Emas memiliki korelasi terbalik dengan Dolar AS dan Treasury AS, yang merupakan cadangan utama dan aset aman. Ketika Dolar terdepresiasi, Emas cenderung naik, sehingga memungkinkan investor dan bank sentral untuk mendiversifikasi aset mereka di masa-masa sulit. Emas juga berkorelasi terbalik dengan aset berisiko. Reli di pasar saham cenderung melemahkan harga Emas, sementara aksi jual di pasar berisiko cenderung menguntungkan logam mulia.

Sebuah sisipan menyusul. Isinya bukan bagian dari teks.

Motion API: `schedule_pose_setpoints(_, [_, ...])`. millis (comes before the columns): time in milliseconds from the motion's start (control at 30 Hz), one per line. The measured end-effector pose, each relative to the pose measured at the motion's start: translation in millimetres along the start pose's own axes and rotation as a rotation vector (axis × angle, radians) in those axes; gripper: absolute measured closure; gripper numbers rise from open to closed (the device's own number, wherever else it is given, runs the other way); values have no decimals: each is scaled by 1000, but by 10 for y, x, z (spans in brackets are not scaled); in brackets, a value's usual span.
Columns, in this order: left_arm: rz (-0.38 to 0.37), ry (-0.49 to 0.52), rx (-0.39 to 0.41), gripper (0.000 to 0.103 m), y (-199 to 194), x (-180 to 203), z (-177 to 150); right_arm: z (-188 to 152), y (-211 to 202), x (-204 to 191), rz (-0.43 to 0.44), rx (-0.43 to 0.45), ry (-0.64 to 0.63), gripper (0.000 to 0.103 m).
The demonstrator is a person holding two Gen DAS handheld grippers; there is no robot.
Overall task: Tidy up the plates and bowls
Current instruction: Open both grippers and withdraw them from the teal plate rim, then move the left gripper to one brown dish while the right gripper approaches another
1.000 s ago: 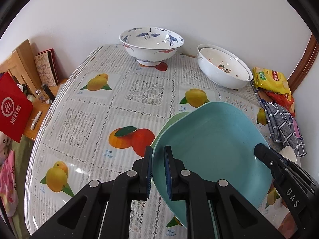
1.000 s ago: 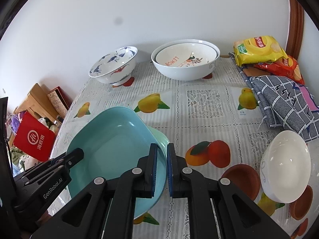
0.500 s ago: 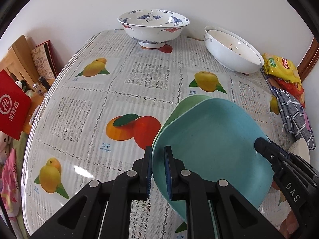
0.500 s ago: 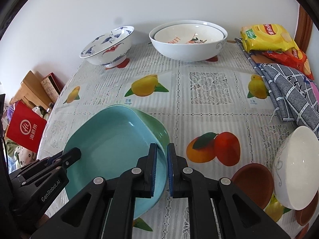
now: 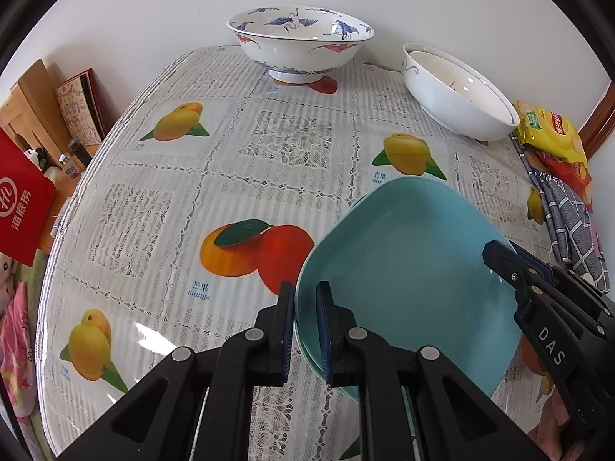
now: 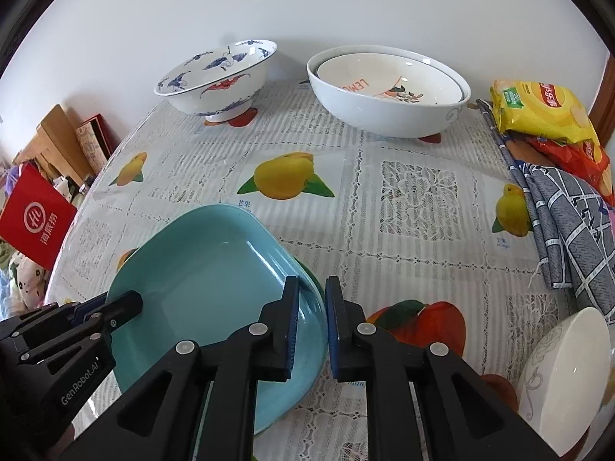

Harga bisa bergerak karena berbagai faktor. Ketidakstabilan geopolitik atau ketakutan terhadap resesi yang mendalam dapat menyebabkan harga Emas naik dengan cepat karena statusnya sebagai safe-haven. Sebagai aset yang tidak memberikan imbal hasil, Emas cenderung naik dengan suku bunga yang lebih rendah, sedangkan biaya uang yang lebih tinggi biasanya mempengaruhi logam kuning. Namun, sebagian besar pergerakannya bergantung pada perilaku Dolar AS (USD) karena aset tersebut dihargai dalam dolar (XAU/USD). Dolar yang kuat cenderung menjaga harga Emas tetap terkendali, sementara Dolar yang lemah kemungkinan akan mendorong harga Emas lebih tinggi.